Replace tooled system with faster system (HLBVH) for BoT ray tracing

ianebeckett commented 4 months ago

Traditional ray tracing takes a long time to shoot. ADRT takes a long time to build. This implementation reduces both shot and build times (for most of the models we tested) with HLBVH compared to ADRT. This implementation replaces both traditional ray tracing and ADRT.

starseeker commented 4 months ago

Two regression tests won't pass:

The following tests FAILED:
    934 - regress-bots (Failed)
    985 - regress-licenses (Failed)

The regress-bots test is reporting off by one failures, which isn't terribly surprising given the nature of this change... the regress-licenses test can be fixed though (cut_hlbvh.h also needs a footer as well as a header):

FILE /home/cyapp/temp/brlcad/src/librt/cut_hlbvh.h has no info

tr-tamu commented 4 months ago

Two regression tests won't pass:
The following tests FAILED:
  934 - regress-bots (Failed)
  985 - regress-licenses (Failed)
The regress-bots test is reporting off by one failures, which isn't terribly surprising given the nature of this change... the regress-licenses test can be fixed though (cut_hlbvh.h also needs a footer as well as a header):
FILE /home/cyapp/temp/brlcad/src/librt/cut_hlbvh.h has no info

Thank you! We have added barebones license information in ee9fb6f25309187d063dc5b64621bdbdb8e60d03.

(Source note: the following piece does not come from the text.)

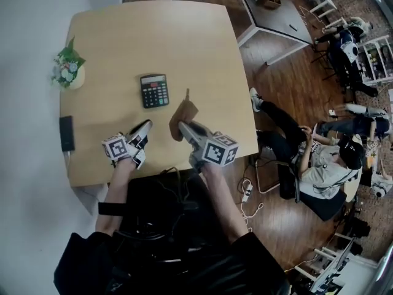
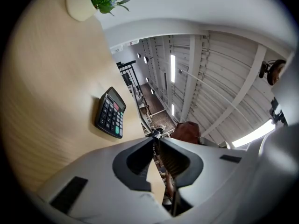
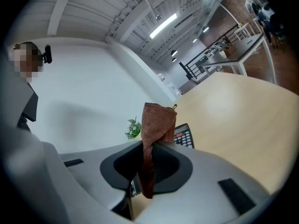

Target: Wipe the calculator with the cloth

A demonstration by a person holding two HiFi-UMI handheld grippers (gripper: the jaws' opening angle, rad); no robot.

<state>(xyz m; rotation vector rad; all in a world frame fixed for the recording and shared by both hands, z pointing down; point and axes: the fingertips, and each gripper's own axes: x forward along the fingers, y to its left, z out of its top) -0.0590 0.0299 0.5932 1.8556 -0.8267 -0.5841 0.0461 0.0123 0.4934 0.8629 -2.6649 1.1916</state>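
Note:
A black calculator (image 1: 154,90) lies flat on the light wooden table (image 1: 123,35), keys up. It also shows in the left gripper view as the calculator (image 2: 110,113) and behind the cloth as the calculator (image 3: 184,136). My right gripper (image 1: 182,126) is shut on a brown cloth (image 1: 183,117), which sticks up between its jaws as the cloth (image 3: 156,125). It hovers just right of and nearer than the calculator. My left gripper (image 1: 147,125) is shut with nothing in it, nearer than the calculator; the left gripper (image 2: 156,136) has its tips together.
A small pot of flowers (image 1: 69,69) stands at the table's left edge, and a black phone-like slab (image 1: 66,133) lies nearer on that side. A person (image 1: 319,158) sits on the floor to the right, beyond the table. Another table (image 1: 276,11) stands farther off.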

starseeker commented 4 months ago

Digging a little more into the regress-bots failure, I've attached a comparison image showing the differences in shading. The visual difference when inspecting the output images is fairly subtle, but it would be good to understand the reason for the difference. diff

For this sort of thing, it may come down to stepping a ray through the process in the old and new codes in a debugger and seeing where the math of the answers changes. It can be helpful to have a simple input in such cases, and a quick test indicates a facetized arb4 primitive (4 triangles) will also show the differences:

diff

tr-tamu commented 4 months ago

Is this happening on just the float version of the codebase? Or does this happen on both float and double?

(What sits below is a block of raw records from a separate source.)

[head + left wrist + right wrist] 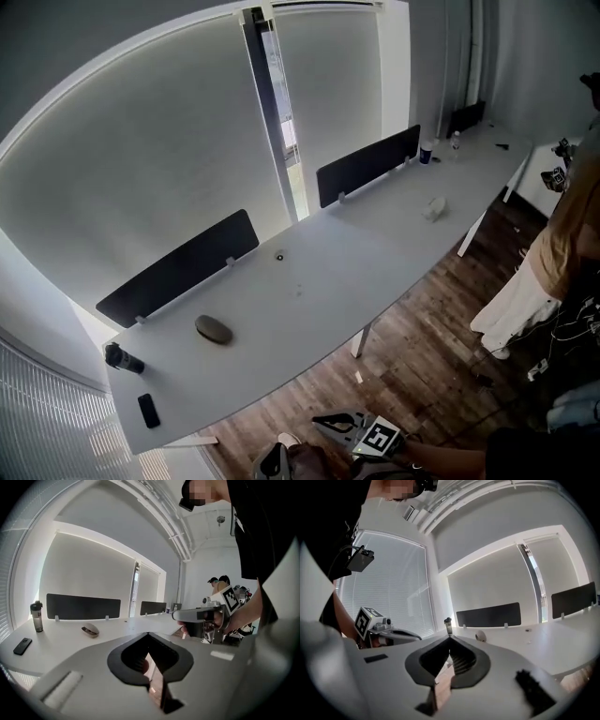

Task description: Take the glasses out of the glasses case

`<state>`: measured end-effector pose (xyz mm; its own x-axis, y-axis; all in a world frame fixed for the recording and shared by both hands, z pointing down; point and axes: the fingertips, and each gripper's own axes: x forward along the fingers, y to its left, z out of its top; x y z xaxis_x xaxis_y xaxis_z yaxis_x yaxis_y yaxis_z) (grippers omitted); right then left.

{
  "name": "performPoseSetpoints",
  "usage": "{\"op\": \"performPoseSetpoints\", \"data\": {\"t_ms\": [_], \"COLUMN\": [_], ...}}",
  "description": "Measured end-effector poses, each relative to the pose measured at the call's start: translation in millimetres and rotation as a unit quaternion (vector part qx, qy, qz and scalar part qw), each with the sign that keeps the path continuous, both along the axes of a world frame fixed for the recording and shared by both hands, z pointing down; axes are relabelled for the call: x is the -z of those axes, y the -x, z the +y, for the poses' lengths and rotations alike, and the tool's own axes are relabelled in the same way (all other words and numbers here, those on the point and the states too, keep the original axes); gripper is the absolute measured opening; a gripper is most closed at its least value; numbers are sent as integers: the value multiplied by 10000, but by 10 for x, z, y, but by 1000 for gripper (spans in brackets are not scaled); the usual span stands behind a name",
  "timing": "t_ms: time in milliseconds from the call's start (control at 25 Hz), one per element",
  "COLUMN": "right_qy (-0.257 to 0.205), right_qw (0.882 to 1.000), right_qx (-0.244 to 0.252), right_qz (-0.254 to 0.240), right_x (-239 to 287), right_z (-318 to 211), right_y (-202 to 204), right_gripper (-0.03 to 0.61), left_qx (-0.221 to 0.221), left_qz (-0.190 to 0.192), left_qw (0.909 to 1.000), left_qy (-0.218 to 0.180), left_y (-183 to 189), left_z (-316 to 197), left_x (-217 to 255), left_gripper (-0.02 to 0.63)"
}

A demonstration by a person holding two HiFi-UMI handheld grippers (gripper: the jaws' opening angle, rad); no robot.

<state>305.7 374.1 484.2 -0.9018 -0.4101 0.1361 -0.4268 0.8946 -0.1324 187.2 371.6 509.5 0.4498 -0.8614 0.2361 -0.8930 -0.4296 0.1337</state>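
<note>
While jaws meet empty, glasses case (214, 329) well apart

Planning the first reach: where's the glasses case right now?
The oval brown-grey glasses case lies on the white table's left end in the head view, right of the dark bottle.

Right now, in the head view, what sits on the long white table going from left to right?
dark bottle → black phone → glasses case → small dark round thing → cup
</note>
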Motion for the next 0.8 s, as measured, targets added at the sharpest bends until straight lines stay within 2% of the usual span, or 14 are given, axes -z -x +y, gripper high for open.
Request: {"op": "performPoseSetpoints", "data": {"t_ms": [240,360,520,680,800], "right_qy": [-100,-73,6,34,42], "right_qw": [9995,9985,9969,9948,9950], "right_qx": [-226,-294,-352,-216,-159], "right_qz": [208,461,704,997,982], "right_x": [-71,-45,52,10,-44], "right_z": [-246,-460,-758,-1008,-1147], "right_y": [172,418,919,1351,1689], "right_gripper": [5,5,5,5,5], "left_qx": [-81,-69,6,96,126], "left_qz": [30,127,406,510,500], "left_qw": [10000,9999,9990,9984,9983], "left_qy": [8,51,206,239,289], "left_y": [109,237,651,993,1286], "left_z": [-205,-339,-597,-736,-780], "left_x": [-128,-159,-139,-145,-185], "left_gripper": [8,8,8,8,8]}}
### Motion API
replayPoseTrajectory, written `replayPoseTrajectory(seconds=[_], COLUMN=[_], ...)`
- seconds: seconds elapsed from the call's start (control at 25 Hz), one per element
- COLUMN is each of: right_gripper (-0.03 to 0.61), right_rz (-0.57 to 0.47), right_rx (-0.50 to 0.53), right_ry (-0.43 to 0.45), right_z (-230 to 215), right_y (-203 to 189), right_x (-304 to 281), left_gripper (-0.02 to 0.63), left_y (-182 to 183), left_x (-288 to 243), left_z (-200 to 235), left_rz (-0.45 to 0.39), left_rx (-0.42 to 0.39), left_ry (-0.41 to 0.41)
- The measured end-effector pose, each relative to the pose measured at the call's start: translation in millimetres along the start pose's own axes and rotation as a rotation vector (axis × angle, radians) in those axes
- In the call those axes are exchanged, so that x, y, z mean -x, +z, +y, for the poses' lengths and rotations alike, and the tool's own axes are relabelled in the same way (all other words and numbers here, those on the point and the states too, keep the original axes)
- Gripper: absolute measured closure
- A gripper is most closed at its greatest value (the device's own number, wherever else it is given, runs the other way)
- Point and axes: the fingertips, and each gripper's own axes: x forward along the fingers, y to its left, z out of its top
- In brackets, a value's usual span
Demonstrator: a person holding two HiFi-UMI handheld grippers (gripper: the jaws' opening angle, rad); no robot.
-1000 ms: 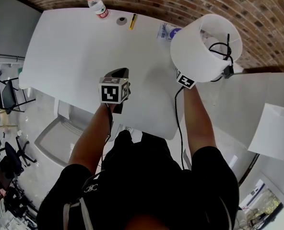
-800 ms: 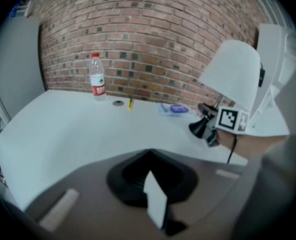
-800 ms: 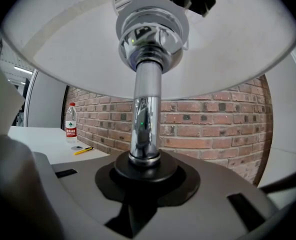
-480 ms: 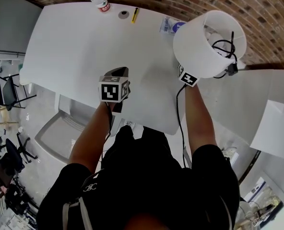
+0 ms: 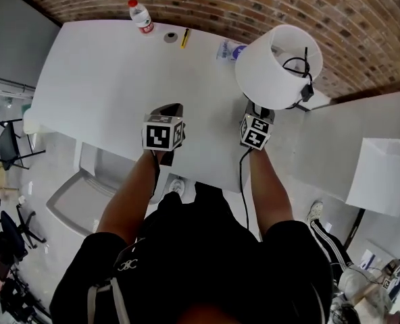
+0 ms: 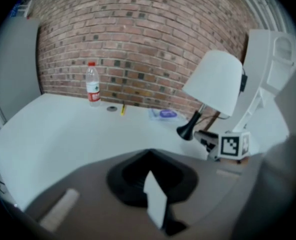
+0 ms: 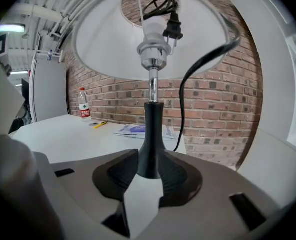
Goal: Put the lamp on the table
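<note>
The lamp (image 5: 278, 66), with a white shade and a black base, stands upright at the back right corner of the white table (image 5: 105, 66). Its cord and plug (image 5: 298, 69) lie coiled inside the shade. My right gripper (image 5: 259, 109) sits just in front of the base, apart from it. In the right gripper view the black stem (image 7: 150, 129) rises just beyond the right gripper (image 7: 145, 199), whose jaws are closing with nothing pressed between them. My left gripper (image 5: 167, 110) hovers over the table's front middle, a slim gap showing in the left gripper (image 6: 155, 199), holding nothing.
A water bottle (image 5: 140, 15), a small round disc (image 5: 171, 37), a yellow pen (image 5: 184, 38) and a booklet (image 5: 230, 50) lie along the table's far edge by the brick wall. A second white table (image 5: 342, 140) and another shade (image 5: 382, 174) are at the right.
The right gripper has let go of the lamp and drawn back toward me. The lamp now stands on its own on the table. The left gripper has hardly moved.
</note>
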Motion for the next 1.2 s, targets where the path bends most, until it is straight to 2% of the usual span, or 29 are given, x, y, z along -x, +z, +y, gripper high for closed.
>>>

The reason I ask is because the old float implementation in traditional rt used signed chars to store normal information. We are using full floats to store normal information, which could lead to the banding effect seen on the triangle and sphere faces.

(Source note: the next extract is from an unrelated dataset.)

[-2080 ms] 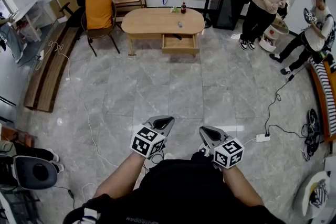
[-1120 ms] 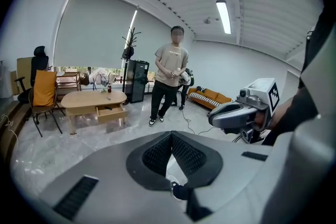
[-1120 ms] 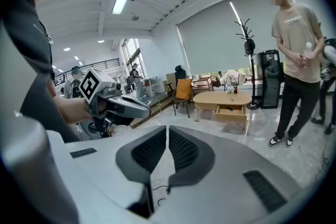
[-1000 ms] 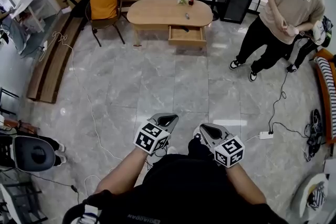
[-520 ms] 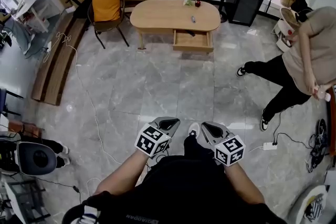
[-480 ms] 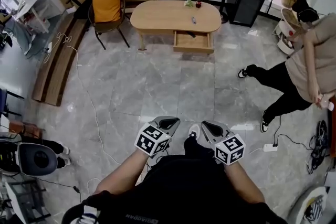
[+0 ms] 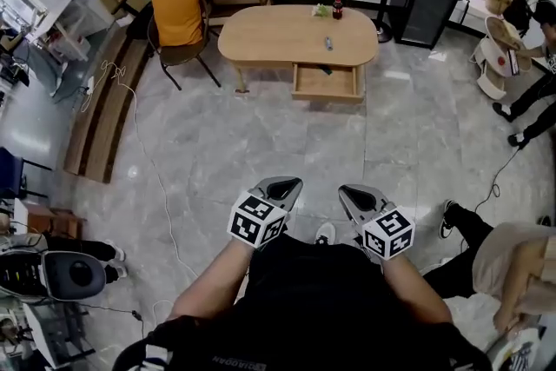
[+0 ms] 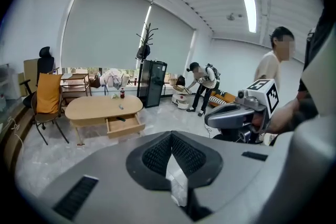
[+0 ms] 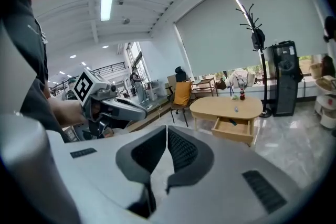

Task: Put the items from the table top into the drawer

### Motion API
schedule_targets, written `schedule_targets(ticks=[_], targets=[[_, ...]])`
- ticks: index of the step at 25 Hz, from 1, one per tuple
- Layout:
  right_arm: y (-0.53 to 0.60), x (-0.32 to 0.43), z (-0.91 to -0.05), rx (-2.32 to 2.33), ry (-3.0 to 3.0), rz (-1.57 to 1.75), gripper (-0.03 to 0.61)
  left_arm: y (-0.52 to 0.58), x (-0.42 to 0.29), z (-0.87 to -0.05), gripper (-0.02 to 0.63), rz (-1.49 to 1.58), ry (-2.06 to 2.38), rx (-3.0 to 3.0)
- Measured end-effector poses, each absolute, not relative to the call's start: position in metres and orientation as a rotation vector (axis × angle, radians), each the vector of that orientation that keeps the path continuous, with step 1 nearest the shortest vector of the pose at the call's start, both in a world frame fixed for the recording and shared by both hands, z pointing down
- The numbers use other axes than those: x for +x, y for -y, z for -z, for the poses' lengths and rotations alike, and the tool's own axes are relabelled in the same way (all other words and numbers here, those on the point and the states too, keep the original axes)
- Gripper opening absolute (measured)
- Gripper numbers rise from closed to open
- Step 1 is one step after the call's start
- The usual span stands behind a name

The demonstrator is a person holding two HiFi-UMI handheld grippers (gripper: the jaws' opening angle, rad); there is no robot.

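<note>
Left gripper, right gripper closed; one table, one open drawer

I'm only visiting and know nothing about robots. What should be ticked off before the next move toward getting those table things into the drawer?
1. Drawer open: ok. It stands pulled out of the oval wooden table, and a dark object lies inside.
2. Items waiting on top: ok. A dark bottle and a small grey object are there.
3. Grippers empty: ok. Nothing sits between the jaws of the left gripper or the right gripper.
4. Jaws ready to grasp: not ok. Both pairs are together.
5. Table within reach: not ok. A wide stretch of floor lies between the grippers and the table.
</note>
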State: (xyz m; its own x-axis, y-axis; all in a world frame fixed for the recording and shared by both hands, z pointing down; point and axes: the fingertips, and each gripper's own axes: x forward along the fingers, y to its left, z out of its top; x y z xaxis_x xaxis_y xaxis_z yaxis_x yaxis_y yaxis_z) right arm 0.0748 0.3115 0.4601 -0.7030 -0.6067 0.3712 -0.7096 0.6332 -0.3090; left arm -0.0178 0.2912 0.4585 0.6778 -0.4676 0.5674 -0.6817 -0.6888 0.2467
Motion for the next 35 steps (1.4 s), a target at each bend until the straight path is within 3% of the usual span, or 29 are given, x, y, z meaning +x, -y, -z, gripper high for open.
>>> schedule_targets(ticks=[11,20,28,35], targets=[[-0.226,0.098,-0.496,1.133,2.562,-0.786,0.005,-0.208,-0.006,-0.493,0.005,-0.74,0.81,2.396],[-0.085,0.098,-0.495,1.232,2.479,-0.723,0.005,-0.05,-0.001,-0.491,0.005,-0.716,0.707,2.499],[0.043,0.072,-0.497,1.334,2.389,-0.776,0.005,0.1,-0.042,-0.478,0.005,-0.709,0.685,2.591],[0.104,0.054,-0.518,1.253,2.349,-0.804,0.005,0.15,-0.075,-0.499,0.005,-0.713,0.726,2.507]])
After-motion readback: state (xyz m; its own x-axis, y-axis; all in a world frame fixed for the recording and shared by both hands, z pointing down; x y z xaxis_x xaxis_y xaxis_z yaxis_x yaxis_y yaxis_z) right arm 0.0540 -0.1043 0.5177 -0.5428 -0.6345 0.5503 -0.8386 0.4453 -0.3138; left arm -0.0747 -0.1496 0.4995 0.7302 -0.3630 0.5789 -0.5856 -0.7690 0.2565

starseeker commented 4 months ago

I used the default compile behaviors for both images, so the control image is default rt behavior from a build of the main branch, and the test image was the default behavior of the HLBVH branch.

tr-tamu commented 4 months ago

If you wouldn't mind, what models are you using? Raytracing the small sphere.g model, pixdiff is giving me this comparison image. using "[hlbvh/release]/bin/rt -B -s 1024 -o SphereSmall.png SphereSmall.g SphereSmall" (we broke out the components of spheres.g to automate testing)

starseeker commented 4 months ago

https://brlcad.org/~starseeker/arb4.g https://brlcad.org/~starseeker/sph_test.g

My test platform is a fairly recent Ubuntu Linux.

starseeker commented 4 months ago

I'm using an image diffing tool based off of libicv's diff, which is still experimental and may be reporting more aggressively in the image than pixdiff (I've not yet done a rigorous validation of it.)

starseeker commented 4 months ago

Based on your image, it looks like there is a difference in the grazing hit behavior?

starseeker commented 4 months ago

Just to be clear - minor shading differences are not necessarily showstoppers, but we want to understand why they are there so we can offer an explanation if anyone does notice.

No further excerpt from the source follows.